WORK INSTRUCTION: In full and without alteration, write out the data below.

DATA SHOWN:

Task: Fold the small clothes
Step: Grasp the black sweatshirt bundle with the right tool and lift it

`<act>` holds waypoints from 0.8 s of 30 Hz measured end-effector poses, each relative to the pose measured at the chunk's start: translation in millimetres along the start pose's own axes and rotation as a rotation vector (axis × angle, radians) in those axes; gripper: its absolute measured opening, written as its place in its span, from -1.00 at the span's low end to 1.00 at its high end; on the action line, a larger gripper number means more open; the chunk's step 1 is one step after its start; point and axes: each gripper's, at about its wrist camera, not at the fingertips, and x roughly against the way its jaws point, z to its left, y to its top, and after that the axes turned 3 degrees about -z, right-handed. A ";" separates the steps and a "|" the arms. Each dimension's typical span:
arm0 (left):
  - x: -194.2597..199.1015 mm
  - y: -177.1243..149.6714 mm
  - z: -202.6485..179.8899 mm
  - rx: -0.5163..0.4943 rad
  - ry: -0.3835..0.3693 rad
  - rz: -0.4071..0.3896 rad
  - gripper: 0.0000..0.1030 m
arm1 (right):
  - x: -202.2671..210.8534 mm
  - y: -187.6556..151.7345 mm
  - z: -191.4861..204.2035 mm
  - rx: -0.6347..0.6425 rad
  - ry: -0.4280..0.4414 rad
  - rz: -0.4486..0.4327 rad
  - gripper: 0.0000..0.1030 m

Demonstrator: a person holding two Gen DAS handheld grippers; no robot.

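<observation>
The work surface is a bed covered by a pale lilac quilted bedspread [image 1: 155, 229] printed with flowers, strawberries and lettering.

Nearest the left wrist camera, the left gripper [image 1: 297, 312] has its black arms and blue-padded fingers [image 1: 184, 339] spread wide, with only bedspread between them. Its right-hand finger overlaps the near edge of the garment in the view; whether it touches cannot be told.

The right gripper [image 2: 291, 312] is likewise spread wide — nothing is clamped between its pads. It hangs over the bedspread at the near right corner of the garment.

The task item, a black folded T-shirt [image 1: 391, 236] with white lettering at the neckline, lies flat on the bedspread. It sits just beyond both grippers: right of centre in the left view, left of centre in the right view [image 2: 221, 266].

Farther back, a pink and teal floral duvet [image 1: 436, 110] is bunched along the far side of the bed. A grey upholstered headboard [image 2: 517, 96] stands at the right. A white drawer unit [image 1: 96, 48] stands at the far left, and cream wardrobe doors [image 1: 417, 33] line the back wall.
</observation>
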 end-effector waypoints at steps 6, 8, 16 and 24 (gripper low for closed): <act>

SOLUTION:
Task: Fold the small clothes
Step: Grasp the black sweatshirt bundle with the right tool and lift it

`<act>` holds waypoints from 0.8 s of 30 Hz measured end-effector poses, each relative to the pose measured at the chunk's start: translation in millimetres along the start pose's own axes and rotation as a rotation vector (axis × angle, radians) in those axes; gripper: its absolute measured opening, written as its place in its span, from -1.00 at the span's low end to 1.00 at its high end; on the action line, a larger gripper number means more open; the chunk's step 1 is one step after its start; point and axes: each gripper's, at about its wrist camera, not at the fingertips, and x roughly against the way its jaws point, z to its left, y to its top, and after that the axes turned 3 degrees about -z, right-handed. A ";" separates the steps and a "|" the arms. Each dimension's typical span:
arm0 (left):
  - x: -194.2597..199.1015 mm
  - y: -177.1243..149.6714 mm
  - z: -202.6485..179.8899 mm
  - rx: -0.5163..0.4943 rad
  - ry: -0.3835..0.3693 rad
  - rz: -0.4071..0.3896 rad
  - gripper: 0.0000..0.1030 m
arm1 (right):
  - x: -202.2671..210.8534 mm
  - y: -187.6556..151.7345 mm
  - z: -191.4861..204.2035 mm
  - rx: -0.6347..0.6425 rad
  - ry: -0.4280..0.4414 rad
  - rz: -0.4486..0.4327 rad
  - gripper: 0.0000..0.1030 m

Demonstrator: a person holding two Gen DAS handheld grippers; no robot.

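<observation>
The work surface is a bed covered by a pale lilac quilted bedspread [image 1: 155, 229] printed with flowers, strawberries and lettering.

Nearest the left wrist camera, the left gripper [image 1: 297, 312] has its black arms and blue-padded fingers [image 1: 184, 339] spread wide, with only bedspread between them. Its right-hand finger overlaps the near edge of the garment in the view; whether it touches cannot be told.

The right gripper [image 2: 291, 312] is likewise spread wide — nothing is clamped between its pads. It hangs over the bedspread at the near right corner of the garment.

The task item, a black folded T-shirt [image 1: 391, 236] with white lettering at the neckline, lies flat on the bedspread. It sits just beyond both grippers: right of centre in the left view, left of centre in the right view [image 2: 221, 266].

Farther back, a pink and teal floral duvet [image 1: 436, 110] is bunched along the far side of the bed. A grey upholstered headboard [image 2: 517, 96] stands at the right. A white drawer unit [image 1: 96, 48] stands at the far left, and cream wardrobe doors [image 1: 417, 33] line the back wall.
</observation>
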 end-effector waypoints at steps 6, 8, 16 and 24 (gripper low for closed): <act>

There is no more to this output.